Everything from the first line of the material below through the line containing "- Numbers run" must be retyped exactly, and nothing past it.

-----

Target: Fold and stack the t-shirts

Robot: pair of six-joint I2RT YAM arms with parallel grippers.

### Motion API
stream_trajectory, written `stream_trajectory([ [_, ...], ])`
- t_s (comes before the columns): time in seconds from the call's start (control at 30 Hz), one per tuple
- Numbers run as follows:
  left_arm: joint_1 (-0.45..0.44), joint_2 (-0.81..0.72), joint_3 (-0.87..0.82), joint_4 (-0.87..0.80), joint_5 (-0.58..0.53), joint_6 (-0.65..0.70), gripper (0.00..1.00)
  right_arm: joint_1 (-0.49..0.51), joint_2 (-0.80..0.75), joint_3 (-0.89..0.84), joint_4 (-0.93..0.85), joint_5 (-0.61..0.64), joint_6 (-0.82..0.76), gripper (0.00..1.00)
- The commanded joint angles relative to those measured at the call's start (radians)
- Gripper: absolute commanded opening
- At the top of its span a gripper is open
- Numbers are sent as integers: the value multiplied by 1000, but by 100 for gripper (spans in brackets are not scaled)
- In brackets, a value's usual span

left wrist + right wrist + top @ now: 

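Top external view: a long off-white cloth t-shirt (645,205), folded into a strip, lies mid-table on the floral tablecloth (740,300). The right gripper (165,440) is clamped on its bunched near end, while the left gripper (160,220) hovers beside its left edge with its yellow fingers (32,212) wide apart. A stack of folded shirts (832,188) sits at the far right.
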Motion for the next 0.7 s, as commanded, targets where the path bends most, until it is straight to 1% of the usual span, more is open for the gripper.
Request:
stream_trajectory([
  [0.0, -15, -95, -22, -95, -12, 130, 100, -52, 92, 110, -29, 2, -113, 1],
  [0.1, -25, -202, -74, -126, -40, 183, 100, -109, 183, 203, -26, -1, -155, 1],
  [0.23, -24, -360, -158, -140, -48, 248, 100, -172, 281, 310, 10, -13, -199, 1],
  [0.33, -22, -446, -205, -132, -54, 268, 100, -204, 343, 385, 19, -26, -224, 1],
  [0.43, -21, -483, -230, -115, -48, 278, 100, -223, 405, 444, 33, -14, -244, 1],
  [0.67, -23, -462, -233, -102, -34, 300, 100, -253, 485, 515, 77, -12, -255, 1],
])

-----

*YOUR SOLUTION*.
Target: Fold and stack the t-shirts

Robot: pair of six-joint I2RT YAM arms with parallel grippers.

### Motion API
stream_trajectory, written `stream_trajectory([ [_, ...], ])`
- t_s (comes before the columns): time in seconds from the call's start (control at 30 Hz), one per tuple
- Numbers run as follows:

This exercise is finished.